A Mill, a Region, and What the Land Produces
The Somme department is not a region that appears on most French dining itineraries, and that absence is partly geographical, partly cultural. The flat agricultural corridor between Amiens and the Channel coast has never cultivated the kind of destination-dining mythology that attaches itself to Burgundy or the Basque Country. Yet the land here is genuinely productive: market gardens around the Hortillonnages of Amiens, cold-water fish from the Somme and its tributaries, game from the surrounding bocage, and a seasonal rhythm that predates any restaurant trend by several centuries. Le Moulin Des Ecrevisses is a restaurant in Ailly-sur-Noye on the Route de Boves, serving contemporary French gastronomique cooking at about $60 per person. Positioned along the Route de Boves at the edge of Ailly-sur-Noye, it occupies a building type that is historically inseparable from that productivity. Watermills in this part of northern France were the original processing infrastructure for agricultural communities, and the conversion of such structures into dining venues carries a logic that runs deeper than aesthetics.
For context on how France's finest regional tables have built their reputations on exactly this kind of rootedness, the trajectory of Mirazur in Menton or Bras in Laguiole is instructive. Both operate in regions that were not obvious fine-dining destinations, and both built their cases around the specificity of their immediate terrain. The Picardy model is less developed but follows the same underlying logic: the ingredient story precedes and justifies the cooking.

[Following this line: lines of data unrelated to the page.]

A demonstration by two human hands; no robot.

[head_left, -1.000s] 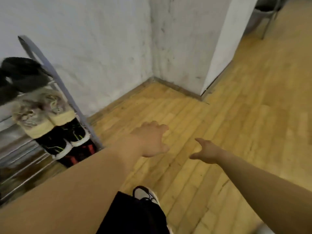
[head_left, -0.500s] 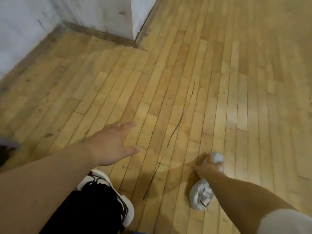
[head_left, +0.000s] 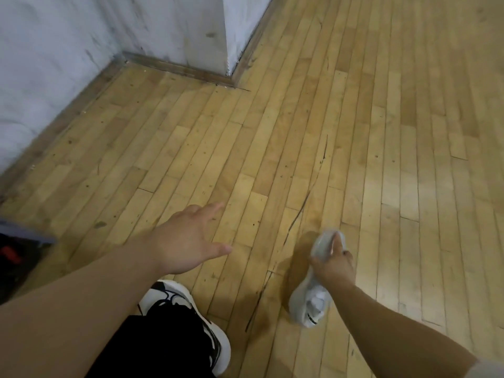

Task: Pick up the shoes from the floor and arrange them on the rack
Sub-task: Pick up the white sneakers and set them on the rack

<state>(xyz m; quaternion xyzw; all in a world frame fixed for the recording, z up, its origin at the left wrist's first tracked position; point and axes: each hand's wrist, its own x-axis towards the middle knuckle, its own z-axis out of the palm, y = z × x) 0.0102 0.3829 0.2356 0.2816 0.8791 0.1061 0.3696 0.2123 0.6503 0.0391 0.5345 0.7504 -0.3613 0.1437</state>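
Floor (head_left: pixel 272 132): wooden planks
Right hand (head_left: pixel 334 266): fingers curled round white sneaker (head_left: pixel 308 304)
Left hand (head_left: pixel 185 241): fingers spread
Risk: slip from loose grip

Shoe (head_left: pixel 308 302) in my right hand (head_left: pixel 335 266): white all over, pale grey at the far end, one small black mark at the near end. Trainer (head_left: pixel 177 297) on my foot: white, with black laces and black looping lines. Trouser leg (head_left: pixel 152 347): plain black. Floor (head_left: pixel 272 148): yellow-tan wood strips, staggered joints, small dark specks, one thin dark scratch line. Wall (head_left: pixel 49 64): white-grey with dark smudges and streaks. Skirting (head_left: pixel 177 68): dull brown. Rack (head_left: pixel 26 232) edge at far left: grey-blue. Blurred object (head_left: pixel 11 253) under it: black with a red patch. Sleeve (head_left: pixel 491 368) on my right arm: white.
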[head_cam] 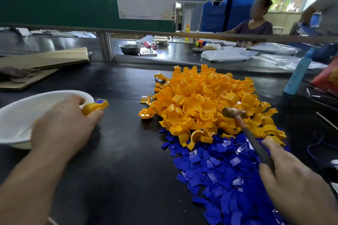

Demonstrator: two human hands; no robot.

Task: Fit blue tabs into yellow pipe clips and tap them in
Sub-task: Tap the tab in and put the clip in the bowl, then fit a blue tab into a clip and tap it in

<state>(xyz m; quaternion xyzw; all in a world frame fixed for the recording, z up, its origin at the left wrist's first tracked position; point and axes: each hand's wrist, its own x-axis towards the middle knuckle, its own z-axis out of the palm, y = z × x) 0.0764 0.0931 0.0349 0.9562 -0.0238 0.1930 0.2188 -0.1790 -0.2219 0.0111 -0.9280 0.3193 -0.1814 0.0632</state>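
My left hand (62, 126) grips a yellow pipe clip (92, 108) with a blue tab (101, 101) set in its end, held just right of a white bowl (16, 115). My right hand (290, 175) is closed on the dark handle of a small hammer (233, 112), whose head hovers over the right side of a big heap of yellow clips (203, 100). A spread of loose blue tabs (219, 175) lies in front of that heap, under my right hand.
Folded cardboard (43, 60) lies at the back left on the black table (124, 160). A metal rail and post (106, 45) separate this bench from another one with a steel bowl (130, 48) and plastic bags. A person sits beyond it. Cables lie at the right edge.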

The Setting: Water, Stone, and the Approach Through Farmland
Arriving at a converted mill in northern France means arriving through a landscape before you arrive at a building. The Route de Boves corridor south of Amiens runs through open fields and small copses, and a mill site here would have been chosen centuries ago for its access to a reliable watercourse. That relationship between structure and water defines the atmosphere of these converted properties. Stone walls, low ceilings in older sections, and the acoustic quality of a building that once housed machinery all contribute to a register that is quieter and more grounded than anything purpose-built for hospitality. The physical environment is the first statement the kitchen has to work with, and in northern France, that statement tends toward restraint rather than spectacle.

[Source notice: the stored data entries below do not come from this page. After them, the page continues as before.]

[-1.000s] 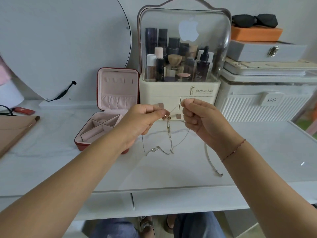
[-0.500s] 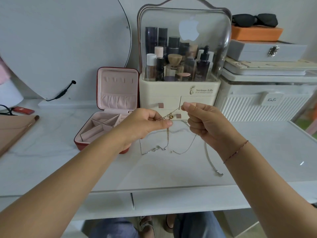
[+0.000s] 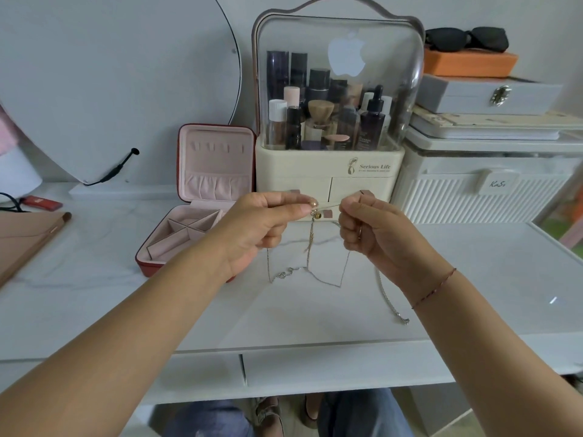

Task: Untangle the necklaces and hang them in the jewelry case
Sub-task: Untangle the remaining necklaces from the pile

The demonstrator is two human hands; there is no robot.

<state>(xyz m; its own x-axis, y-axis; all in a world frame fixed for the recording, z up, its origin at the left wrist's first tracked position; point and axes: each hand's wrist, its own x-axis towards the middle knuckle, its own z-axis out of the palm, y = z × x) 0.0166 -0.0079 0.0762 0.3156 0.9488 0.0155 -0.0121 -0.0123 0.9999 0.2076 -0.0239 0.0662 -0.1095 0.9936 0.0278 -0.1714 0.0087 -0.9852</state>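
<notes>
Head view | left hand (image 3: 252, 230) pinches necklaces (image 3: 310, 247) at tangle | right hand (image 3: 375, 236) pinches strand just beside | chains hang vertically | jewelry case (image 3: 217, 137) toward worktop (image 3: 473, 279) back-left, nearer left hand

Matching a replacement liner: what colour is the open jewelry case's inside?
The jewelry case is lined pale pink; head view shows it best.

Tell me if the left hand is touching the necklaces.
Touching. The head view shows the left hand pinching the necklaces at a gold bead.
</notes>
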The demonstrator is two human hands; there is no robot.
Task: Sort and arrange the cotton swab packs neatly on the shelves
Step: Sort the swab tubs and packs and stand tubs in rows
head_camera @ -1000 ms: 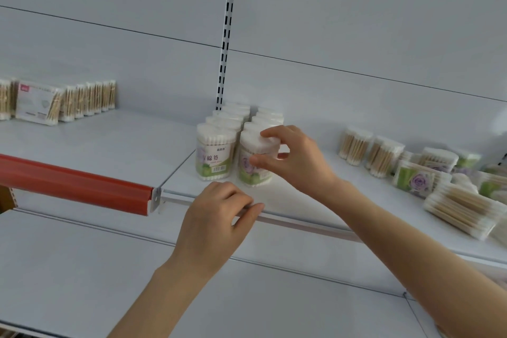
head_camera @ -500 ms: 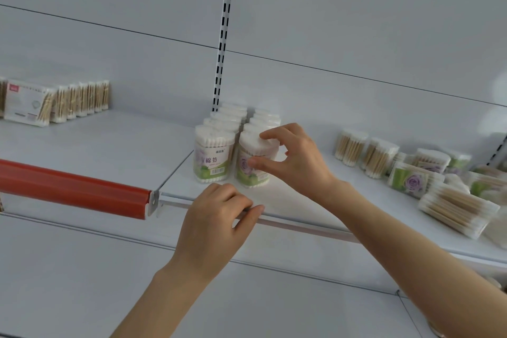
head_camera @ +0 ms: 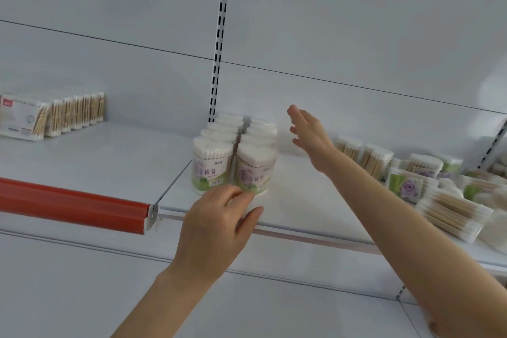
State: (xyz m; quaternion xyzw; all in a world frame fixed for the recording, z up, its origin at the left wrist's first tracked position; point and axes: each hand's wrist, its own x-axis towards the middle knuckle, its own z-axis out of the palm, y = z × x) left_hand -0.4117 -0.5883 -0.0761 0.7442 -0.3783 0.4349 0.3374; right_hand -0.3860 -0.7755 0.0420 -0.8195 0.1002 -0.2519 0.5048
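- While the right hand [head_camera: 310,137] hangs spread beside the jars [head_camera: 256,170], steady the front one with the left hand [head_camera: 216,222], fingers relaxed.
- Fetch loose packs [head_camera: 450,214]; keep rows straight.

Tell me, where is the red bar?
In the head view the red bar runs along the front edge of the left shelf, ending just left of the left hand and the round cotton swab tubs.

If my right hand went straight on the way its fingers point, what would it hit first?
Probably the white back panel: the open right hand points up and back, just right of the swab jars. Depth is unclear, so it might brush the rearmost jar.
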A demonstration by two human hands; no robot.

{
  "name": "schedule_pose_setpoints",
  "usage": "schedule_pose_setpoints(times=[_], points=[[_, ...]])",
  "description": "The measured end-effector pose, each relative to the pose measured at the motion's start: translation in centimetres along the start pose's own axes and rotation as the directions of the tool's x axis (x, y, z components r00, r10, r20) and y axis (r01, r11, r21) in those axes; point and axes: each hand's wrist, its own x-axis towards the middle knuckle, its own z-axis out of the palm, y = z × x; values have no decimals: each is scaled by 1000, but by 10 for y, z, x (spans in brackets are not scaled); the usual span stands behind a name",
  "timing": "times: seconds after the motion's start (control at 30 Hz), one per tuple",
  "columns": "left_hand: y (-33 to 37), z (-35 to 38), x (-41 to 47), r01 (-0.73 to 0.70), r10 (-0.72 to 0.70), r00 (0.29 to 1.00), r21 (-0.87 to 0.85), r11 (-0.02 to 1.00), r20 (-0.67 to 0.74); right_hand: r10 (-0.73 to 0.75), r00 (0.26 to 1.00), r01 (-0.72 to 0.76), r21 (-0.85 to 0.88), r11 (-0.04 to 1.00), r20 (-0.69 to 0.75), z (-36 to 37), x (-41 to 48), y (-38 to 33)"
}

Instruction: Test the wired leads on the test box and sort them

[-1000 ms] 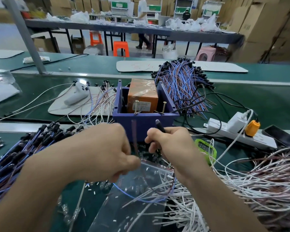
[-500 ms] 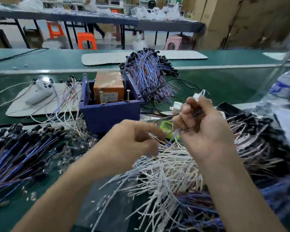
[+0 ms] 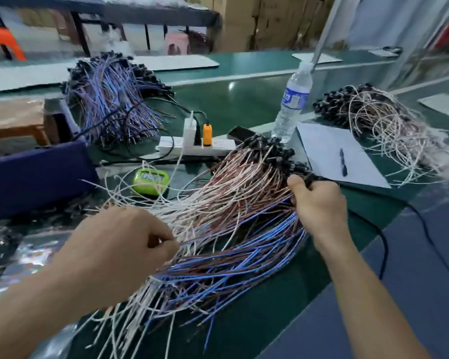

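Away from the test box [image 3: 36, 174] now: a second ago worked right in front of it with one lead's end lifted to its near wall, half a second ago drifted rightward over pale wires, and at present reaches across the big heap of leads [image 3: 244, 203] fanned out toward the near edge of the desk [image 3: 244, 99]. Clasps a black plug [image 3: 310, 177] in the right grip [image 3: 319, 206], curled tight round it, at the heap's far right side, just beside the sheet of paper [image 3: 329, 141] with its pen [image 3: 343, 161]. Pinches wire ends [image 3: 184, 243] between thumb and fingertips of the left grip [image 3: 114, 252], closed narrow, at the heap's near left side. Cannot tell whether plug and pinched ends belong to one lead. Leaves the box well to the left of the heap, with a taped brown block [image 3: 11, 117] inside it and a separate bundle of blue leads [image 3: 109, 99] behind it toward the far edge; between box and heap, a power strip [image 3: 218, 149] and a green counter [image 3: 151, 178]. By the paper's far corner, a water bottle [image 3: 293, 99]; past the paper toward the right end, another pale bundle [image 3: 386, 125]. Points, most likely, to a finished test and the sorting step: either laying the checked lead among the blue and brown ones on the near side, or drawing out the next one to take back to the box. Calls for a clean single strand out of a tangled pile, with snagged neighbours the likely trouble.
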Motion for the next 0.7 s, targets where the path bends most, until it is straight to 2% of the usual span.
schedule_pose_setpoints(times=[0.03,0.07,0.13,0.2,0.3,0.37,0.43,0.5,0.57,0.7], points=[[14,6,3,-33,39,998,114,993,-47,-29,1000,28,-131,991,-3,-7,6,7],[28,14,6,-64,76,993,126,990,-91,-55,998,56,-249,967,11,-11,11,12],[52,30,13,-108,109,986,16,994,-123,-78,996,84,-404,911,31,-14,20,18],[68,46,20,-126,123,982,-17,992,-144,-45,998,55,-449,892,32,-12,28,19],[78,66,27,-131,146,968,86,988,-203,16,999,1,-474,880,33,-7,33,19],[81,74,24,-157,204,956,222,962,-208,-15,999,-7,-495,869,-40,-5,30,18],[80,78,21,-199,269,933,277,940,-241,-88,989,22,-474,880,-117,-3,19,14],[78,78,18,-195,258,936,259,946,-238,-144,983,83,-425,901,-112,3,2,6],[74,72,16,-165,207,942,173,971,-265,-196,980,165,-378,911,-45,13,-21,-8],[53,50,16,-11,-12,909,-53,999,-416,-335,936,350,-216,911,106,40,-63,-44]])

This is a different proposition from the grand-boulevard formality of Alléno Paris au Pavillon Ledoyen in Paris or the Alpine drama of Flocons de Sel in Megève. The mill format is intimate by structural necessity, and that intimacy tends to push kitchens toward local sourcing and seasonal tightness, because the scale of the dining room and the character of the setting make imported or out-of-season produce feel incongruous.
Sourcing in Picardy: What the Region Actually Offers
Northern France's contribution to the French larder is underappreciated relative to its actual volume. The Somme valley produces leeks, endive, and chicory in quantities that supply much of the country. The estuary and river systems yield eels, pike, perch, and the small freshwater crayfish that, in another era, gave establishments like this one their names. The name Ecrevisses, crayfish, is itself an ingredient reference, a record of what the local waterways once produced in abundance and what kitchens here once built menus around. That kind of naming is not nostalgia but specificity: it tells you where a kitchen looks first when it thinks about what to cook.
The broader tradition of French regional cooking that connects a table like this one to the wider national narrative runs through institutions far larger in profile: Auberge de l'Ill in Illhaeusern built its Michelin legacy on Alsatian river fish and local foie gras; Georges Blanc in Vonnas grounded its identity in Bresse poultry and the Ain's dairy traditions; Paul Bocuse - L'Auberge du Pont de Collonges in Collonges-au-Mont-d'Or made Lyon's market gardens and Rhône-valley produce the foundation of a global reputation. The principle is consistent: regional cooking at its most coherent is an argument about place, and the ingredient is the primary evidence.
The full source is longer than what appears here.